■ **Work instruction**
Scan the lines below for "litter" and copy the matches.

☆ ☆ ☆ ☆

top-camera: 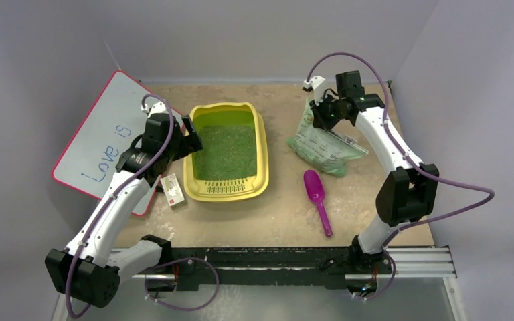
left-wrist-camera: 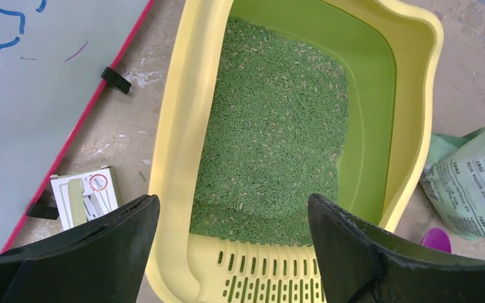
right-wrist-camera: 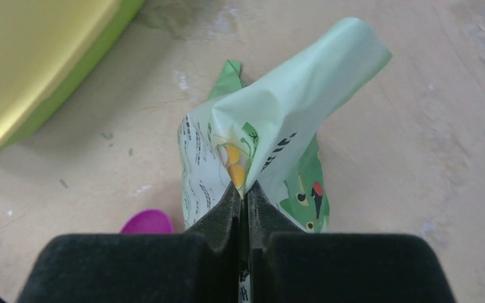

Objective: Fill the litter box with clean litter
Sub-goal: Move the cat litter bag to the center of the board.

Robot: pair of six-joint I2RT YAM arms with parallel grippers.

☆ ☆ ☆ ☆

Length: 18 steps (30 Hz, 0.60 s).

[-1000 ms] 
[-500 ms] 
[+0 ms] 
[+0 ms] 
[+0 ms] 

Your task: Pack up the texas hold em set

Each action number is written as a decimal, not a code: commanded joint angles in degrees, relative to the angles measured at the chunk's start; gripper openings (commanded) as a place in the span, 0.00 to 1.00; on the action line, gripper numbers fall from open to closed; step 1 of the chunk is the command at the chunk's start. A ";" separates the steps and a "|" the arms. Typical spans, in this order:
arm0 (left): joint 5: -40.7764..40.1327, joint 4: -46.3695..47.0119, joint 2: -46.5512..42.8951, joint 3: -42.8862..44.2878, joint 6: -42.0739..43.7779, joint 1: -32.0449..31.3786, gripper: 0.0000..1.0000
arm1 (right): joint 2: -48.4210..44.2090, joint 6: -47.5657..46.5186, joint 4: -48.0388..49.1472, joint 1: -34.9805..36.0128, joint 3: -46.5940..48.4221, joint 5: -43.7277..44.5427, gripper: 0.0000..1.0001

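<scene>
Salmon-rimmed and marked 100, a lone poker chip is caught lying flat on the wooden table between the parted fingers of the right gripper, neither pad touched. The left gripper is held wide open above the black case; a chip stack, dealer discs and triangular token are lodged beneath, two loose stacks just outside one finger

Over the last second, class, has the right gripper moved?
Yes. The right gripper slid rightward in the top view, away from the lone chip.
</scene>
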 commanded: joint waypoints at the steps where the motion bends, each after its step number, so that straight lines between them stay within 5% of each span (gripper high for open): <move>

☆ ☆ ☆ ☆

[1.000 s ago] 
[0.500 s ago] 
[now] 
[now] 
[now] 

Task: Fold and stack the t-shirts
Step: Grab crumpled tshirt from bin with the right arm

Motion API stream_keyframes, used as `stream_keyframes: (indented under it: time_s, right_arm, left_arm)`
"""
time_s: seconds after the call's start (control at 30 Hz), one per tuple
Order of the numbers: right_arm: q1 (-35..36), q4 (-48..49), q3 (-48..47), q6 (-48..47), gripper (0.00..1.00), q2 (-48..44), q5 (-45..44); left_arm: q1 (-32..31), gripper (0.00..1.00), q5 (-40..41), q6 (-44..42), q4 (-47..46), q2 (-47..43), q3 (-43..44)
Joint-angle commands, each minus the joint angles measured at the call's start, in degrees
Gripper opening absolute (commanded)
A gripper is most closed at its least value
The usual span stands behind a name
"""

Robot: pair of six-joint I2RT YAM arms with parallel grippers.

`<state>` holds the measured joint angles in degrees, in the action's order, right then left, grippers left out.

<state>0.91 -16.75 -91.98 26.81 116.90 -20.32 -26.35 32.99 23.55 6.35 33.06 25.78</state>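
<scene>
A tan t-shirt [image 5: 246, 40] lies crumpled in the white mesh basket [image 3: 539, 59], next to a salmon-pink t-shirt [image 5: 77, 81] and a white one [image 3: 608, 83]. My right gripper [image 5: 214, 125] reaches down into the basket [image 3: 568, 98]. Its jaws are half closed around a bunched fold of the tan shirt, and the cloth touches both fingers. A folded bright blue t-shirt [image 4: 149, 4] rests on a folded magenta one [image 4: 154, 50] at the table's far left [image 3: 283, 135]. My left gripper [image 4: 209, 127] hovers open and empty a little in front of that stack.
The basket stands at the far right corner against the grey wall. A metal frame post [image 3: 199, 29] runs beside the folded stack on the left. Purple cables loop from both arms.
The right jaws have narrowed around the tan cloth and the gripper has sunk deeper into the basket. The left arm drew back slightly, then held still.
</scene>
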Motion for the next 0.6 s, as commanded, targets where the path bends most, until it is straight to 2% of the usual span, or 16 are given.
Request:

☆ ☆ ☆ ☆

■ **Answer below**
Objective: Fill the litter box with clean litter
Sub-goal: Move the cat litter bag to the center of the board.

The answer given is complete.